The governor at one point said he felt school leaders were deflecting pressure over how their districts were handling COVID-19 onto him by focusing on vaccinations. A northeast Georgia medical practice that disobeyed state guidelines and vaccinated teachers from the local school system had its supply of vaccines suspended for six months, prompting protests that the state was overreacting and being unfairly punitive.

Some teachers have been driving to Alabama, where educators have been eligible for vaccination since Feb. 8, and now to Tennessee, where teachers became eligible on Monday.

“I know a colleague who went,” said Georgia Association of Educators President Lisa Morgan. “It’s not that long of a drive.”

One teacher group, the Professional Association of Georgia Educators, released a survey Wednesday showing that two-thirds of nearly 9,000 respondents want to get the vaccine. The survey isn’t scientific because people chose whether to respond on their own instead of as part of a random sample.

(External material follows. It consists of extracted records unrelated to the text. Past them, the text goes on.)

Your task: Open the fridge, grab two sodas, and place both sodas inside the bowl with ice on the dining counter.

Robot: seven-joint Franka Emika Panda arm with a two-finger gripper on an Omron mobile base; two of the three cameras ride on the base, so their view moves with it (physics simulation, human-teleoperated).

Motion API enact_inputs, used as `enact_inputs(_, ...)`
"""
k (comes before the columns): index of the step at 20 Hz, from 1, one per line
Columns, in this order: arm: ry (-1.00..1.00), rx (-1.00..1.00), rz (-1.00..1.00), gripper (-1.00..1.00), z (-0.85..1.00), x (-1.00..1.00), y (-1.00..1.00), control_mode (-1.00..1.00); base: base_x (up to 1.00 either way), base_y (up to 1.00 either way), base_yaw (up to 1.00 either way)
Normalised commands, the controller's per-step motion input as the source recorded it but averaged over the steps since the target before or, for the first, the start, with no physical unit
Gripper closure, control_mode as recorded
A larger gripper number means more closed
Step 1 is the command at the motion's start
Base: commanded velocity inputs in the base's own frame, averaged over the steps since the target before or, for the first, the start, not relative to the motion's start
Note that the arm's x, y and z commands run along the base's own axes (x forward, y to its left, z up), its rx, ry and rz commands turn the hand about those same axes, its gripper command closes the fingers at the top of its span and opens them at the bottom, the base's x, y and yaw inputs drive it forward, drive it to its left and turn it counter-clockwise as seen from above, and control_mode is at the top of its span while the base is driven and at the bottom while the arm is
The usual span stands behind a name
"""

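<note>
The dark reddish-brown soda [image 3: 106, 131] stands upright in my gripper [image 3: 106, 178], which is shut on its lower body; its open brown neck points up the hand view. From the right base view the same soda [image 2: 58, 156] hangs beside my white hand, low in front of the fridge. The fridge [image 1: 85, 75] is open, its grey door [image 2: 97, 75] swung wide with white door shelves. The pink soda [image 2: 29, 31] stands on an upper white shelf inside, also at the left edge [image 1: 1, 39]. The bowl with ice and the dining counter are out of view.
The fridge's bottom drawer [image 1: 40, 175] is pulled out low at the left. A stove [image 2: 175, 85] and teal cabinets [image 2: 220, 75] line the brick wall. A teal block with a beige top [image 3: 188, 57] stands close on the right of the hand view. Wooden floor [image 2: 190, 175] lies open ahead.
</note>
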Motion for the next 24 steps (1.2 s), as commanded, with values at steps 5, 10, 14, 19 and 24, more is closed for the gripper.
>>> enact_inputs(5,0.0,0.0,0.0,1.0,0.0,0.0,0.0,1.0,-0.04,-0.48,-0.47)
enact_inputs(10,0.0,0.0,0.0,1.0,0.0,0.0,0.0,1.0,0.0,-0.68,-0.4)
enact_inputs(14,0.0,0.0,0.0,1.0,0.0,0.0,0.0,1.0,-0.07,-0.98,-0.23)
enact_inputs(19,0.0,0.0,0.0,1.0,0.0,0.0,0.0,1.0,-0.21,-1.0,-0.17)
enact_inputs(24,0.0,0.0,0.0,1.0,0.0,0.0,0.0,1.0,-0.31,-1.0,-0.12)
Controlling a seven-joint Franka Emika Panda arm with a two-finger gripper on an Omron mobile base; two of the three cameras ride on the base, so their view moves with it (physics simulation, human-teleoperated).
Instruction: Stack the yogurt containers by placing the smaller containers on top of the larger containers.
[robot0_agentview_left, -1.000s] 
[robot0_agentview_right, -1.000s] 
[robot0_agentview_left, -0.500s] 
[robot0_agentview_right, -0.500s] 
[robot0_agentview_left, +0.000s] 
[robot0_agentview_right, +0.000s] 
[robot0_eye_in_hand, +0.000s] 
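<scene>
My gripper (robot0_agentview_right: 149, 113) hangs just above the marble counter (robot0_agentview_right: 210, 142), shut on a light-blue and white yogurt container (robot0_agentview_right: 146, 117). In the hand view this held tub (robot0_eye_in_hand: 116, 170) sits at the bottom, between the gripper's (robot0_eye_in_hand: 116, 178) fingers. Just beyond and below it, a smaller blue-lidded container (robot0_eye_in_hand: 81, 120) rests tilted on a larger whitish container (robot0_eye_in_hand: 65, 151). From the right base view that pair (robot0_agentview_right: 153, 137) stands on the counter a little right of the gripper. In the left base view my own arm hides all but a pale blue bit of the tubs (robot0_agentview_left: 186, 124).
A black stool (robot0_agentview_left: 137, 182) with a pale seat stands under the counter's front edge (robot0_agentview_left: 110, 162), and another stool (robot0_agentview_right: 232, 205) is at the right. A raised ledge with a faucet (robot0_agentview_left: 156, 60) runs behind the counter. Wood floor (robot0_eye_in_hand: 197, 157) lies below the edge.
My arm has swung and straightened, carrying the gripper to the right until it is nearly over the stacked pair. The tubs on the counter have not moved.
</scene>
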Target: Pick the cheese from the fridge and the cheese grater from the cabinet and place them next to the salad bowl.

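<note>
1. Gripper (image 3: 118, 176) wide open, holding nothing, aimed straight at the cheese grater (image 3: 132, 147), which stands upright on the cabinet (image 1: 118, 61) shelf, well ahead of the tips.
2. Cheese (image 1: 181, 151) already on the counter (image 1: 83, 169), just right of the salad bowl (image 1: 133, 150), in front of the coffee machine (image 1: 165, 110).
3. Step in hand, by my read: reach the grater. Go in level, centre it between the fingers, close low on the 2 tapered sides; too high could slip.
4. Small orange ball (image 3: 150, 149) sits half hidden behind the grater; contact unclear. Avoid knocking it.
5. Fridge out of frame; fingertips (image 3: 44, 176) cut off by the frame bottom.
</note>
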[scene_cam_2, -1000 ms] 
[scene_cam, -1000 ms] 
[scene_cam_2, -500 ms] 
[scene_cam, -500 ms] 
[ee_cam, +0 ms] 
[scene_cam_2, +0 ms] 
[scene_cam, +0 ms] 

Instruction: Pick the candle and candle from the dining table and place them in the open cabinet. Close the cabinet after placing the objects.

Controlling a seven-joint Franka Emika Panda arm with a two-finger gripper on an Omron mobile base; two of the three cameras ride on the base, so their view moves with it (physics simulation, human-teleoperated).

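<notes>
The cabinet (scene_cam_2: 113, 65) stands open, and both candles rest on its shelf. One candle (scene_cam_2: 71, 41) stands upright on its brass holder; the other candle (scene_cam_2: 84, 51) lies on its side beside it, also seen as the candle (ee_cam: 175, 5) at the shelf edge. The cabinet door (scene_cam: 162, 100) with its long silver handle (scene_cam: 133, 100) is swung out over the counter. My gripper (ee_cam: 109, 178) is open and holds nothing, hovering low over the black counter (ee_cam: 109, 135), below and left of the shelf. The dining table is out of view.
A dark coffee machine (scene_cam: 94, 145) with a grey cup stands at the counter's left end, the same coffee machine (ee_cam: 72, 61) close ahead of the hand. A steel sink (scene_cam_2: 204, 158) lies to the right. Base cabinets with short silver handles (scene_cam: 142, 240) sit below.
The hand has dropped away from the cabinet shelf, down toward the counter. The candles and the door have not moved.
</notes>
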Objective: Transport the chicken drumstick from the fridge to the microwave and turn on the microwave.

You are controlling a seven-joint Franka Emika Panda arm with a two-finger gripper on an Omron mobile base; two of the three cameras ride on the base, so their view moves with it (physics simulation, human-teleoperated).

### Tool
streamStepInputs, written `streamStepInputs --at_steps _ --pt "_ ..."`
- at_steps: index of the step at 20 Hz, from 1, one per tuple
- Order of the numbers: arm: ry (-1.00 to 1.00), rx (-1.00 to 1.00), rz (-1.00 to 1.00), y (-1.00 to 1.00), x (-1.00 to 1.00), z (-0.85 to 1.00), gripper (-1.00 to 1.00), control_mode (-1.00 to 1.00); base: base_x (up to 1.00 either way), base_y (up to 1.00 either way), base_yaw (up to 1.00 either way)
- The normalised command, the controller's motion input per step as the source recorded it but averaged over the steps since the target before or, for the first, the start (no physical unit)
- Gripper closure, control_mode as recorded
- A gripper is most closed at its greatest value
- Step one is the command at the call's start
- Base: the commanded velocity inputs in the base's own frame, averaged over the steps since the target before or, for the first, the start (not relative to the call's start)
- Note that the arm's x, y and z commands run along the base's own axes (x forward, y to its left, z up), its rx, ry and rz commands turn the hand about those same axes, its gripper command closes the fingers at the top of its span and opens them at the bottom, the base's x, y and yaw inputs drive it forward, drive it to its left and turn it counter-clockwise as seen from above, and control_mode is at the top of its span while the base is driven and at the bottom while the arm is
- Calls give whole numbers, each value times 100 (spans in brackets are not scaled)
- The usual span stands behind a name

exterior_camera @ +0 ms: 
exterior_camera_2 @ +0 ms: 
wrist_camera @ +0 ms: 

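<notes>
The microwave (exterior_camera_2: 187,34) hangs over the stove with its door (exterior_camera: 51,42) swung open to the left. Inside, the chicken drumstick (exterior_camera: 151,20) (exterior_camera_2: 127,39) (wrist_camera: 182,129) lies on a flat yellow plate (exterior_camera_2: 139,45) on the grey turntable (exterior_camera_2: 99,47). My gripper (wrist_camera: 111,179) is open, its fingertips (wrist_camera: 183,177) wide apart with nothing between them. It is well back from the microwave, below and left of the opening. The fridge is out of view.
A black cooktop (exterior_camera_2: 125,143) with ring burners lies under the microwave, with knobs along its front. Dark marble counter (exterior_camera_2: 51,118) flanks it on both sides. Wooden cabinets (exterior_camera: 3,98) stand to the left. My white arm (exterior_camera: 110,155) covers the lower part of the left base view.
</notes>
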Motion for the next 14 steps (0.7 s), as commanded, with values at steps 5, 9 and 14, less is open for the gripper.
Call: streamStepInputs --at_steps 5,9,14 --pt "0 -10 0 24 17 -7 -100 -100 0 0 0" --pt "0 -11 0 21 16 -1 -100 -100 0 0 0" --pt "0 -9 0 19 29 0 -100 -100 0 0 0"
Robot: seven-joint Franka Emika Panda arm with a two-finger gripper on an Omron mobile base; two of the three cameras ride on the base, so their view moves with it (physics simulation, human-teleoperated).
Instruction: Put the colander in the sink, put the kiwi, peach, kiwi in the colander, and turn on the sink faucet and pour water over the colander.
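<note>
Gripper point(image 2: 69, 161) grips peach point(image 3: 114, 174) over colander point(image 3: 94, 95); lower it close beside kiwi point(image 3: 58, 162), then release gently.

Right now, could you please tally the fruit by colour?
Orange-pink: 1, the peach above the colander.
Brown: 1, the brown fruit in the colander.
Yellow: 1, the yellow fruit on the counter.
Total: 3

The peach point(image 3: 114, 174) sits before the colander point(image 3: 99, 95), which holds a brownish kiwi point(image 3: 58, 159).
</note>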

Among respondents, educators who are older or higher risk were more interested in getting vaccinated, as were educators in metro Atlanta.

A Georgia Department of Education survey of school districts only showed 45% of respondents, or fewer than 80,000, wanted to receive vaccines. Kemp said that indicated “there’s not as much demand as some may have thought.”

One key question will be whether there are dedicated sources of vaccines for teachers, like in-school clinics, to keep them from having to compete with the general public for appointments. In the state survey, 122 districts and 24 charter and special schools said school nurses could give shots to employees. But 97 districts and 30 charter schools and districts said they would need additional help to give vaccines. A majority of districts said they have had talks with a local provider.